» **What you need to do**
Exactly as they appear, copy the lines of the listing from the one containing "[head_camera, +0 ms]" through the final line, both included, and nothing else.

» **Collected material**
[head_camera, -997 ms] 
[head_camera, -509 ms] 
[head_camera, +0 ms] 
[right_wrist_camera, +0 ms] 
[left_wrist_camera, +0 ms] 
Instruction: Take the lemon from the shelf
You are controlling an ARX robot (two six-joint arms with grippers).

» **Answer below**
[head_camera, +0 ms] 
[right_wrist_camera, +0 ms] 
[left_wrist_camera, +0 ms] 
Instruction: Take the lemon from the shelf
You are controlling an ARX robot (two six-joint arms with grippers).

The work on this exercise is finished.